Related
I defined in the schema a validType, where every attribute should have text and annotation .
I want to add additional constraints to refine the text of course must follow "pattern":"[a-z]{2}[0-9]{2}". Is there any way I can apply the constraint directly without copy&paste the content of the validType?
Schema:
{
"type": "object",
"definition": {
"validType": {
"description": "a self-defined type, can be complicated",
"type": "object",
"properties": {
"text": {
"type": "string"
},
"annotation": {
"type": "string"
}
}
},
"properties": {
"name": {
"$ref": "#/definitions/validType"
},
"course": {
"$ref": "#/definitions/validType"
}
}
}
}
Data:
{"name":{
"text":"example1",
"annotation":"example1Notes"},
"course":{
"text":"example2",
"annotation":"example2Notes"}}
The expected schema for course should work as this:
{"course": {
"type": "object",
"properties": {
"text": {
"type": "string",
"pattern":"[a-z]{2}[0-9]{2}"
},
"annotation": {
"type": "string"
}
}
}}
But instead of repeating the big block of validType, I am expecting something similar to the format below:
{"course": {
"$ref": "#/definitions/validType"
"text":{"pattern":"[a-z][0-9]"}
}}
Yup! You can add constraints but you cannot modify the constraints you reference.
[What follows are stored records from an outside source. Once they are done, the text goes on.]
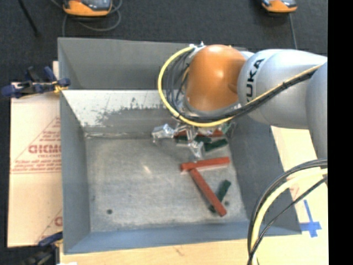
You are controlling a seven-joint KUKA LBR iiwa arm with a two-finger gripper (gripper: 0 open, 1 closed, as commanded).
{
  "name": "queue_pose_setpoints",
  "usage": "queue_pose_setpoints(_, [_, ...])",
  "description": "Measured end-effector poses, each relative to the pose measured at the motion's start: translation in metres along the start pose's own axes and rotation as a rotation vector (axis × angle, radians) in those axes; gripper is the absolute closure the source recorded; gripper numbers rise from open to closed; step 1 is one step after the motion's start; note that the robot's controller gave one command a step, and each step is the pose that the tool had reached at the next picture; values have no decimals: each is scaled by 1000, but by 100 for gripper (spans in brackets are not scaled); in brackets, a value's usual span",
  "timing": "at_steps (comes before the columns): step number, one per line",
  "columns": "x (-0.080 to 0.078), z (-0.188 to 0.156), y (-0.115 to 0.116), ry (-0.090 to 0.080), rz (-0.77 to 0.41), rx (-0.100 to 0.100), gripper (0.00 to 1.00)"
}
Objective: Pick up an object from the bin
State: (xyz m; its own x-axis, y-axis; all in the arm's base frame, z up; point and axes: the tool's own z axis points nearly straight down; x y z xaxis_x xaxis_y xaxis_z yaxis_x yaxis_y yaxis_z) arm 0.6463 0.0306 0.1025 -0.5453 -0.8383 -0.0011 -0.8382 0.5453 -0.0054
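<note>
Dark matte flooring surrounds a grey metal bin (pixel 71 164) whose sloping walls run down to a flat, scuffed floor. Reaching in from the right, the silver-grey arm (pixel 287 87) bends down over the bin's back right part. Its wrist is capped by a smooth, rounded orange cover (pixel 212 84) and ringed by a yellow cable (pixel 164 76). Under the cover the gripper (pixel 186 138) points down, low near the bin floor. Whether it is open or closed cannot be told, and nothing can be seen held in it. Just beside it, to the right, lies a dark green piece (pixel 214 143), partly hidden under the wrist. In front of these, a flat red stick (pixel 205 163) lies crosswise, touching a second red stick (pixel 207 191) set diagonally. A small dark green block (pixel 222 189) rests against the diagonal one.
</note>
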Motion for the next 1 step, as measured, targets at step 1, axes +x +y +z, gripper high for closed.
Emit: queue_pose_setpoints(1, [87,31,-34,-2,-47,0,0])
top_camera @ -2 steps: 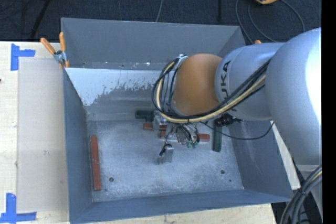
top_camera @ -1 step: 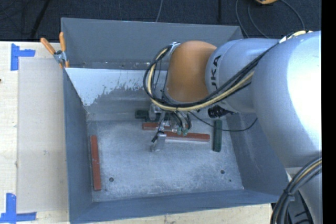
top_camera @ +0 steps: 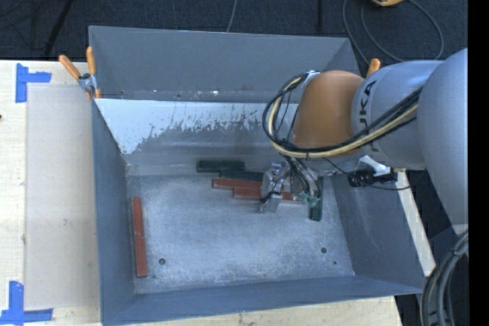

To add constraints, you need to understand that $ref for draft-07 and previous is the only allowed key in a subschema when it exsits. Other keys are ignored if it exists.
As such, you need to create two subschemas, one of which has your reference, and the other your additional constraint.
You then wrap these two subschemas in an allOf.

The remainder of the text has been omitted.